Selection and Transformation in the Innovation Process: A Genetic Algorithm Modeling.
Manuel Cartier
manuel.cartier@dauphine.fr


     What is the impact of selection and adaptation on the generation of innovations in corporations? Many researches argue that one of the Darwinian process and the Lamarkian process is more present in evolution of population. But in an intraorganizational ecological point of view, these processes does not come from the environment but from the firm. New questions could be : which one of these processes in the most efficient to create viable and performing projects? Does a higher level of selection or adaptation always lead to better performance? Are they competing path of evolution or complementary ones?
      We think theses issues depend on many factors linked to complexity theory and complex adaptive systems: number of competing projects, initial diversity in projects characteristics, exchanges between platforms, environment characteristics,…
In this contingent approach, gaps emerge from the crossing of evolutionary theory and product development literature.
     - Do firms need to stop failing projects in complex technological environment, allowing to reallocate funds to alternative projects?
    - Does cooperation in product development can allow the decrease of research efforts?
    - Does diversity increase the effect of selection on performance?
    - Does internal selection prevent from getting stuck into a pattern of low performance in rugged landscapes?
    We'll use an agent modeling methodology based on genetic algorithms, running on MATLAB 6.1 combined with a GEAT Toolbox.

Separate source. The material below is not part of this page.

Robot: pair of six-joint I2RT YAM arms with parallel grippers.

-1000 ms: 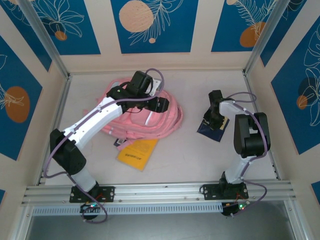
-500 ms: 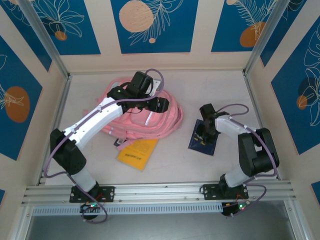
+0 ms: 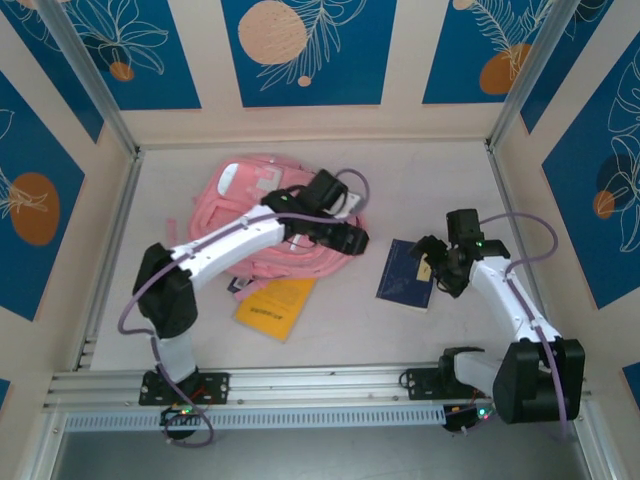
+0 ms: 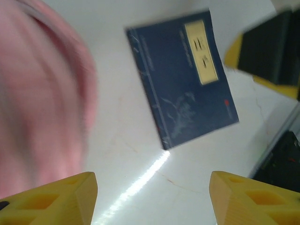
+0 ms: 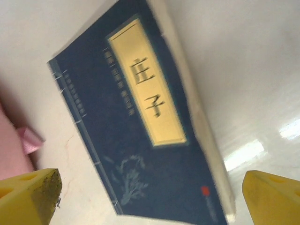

Global behavior at the organization level emerges in simulation from basic interactions between individual projects.
Genetic Algorithms allow the use of inputs such as diversity, number of agents, search rules or specific landscapes (as in the NK model) but also crucial evolutionary concepts: selection rate on each generation and crossovers between successful agents.
Model Robustness' to changes in basic variables will be tested. The validity will be approached by analytical adequacy (comparison to admitted theories) whereas ontological adequacy will be let for future contributions.
     Our computational model tends to be a useful building block in theory about the role of internal selection and transformation in firm evolution and to contribute to agent-based modeling in organization science.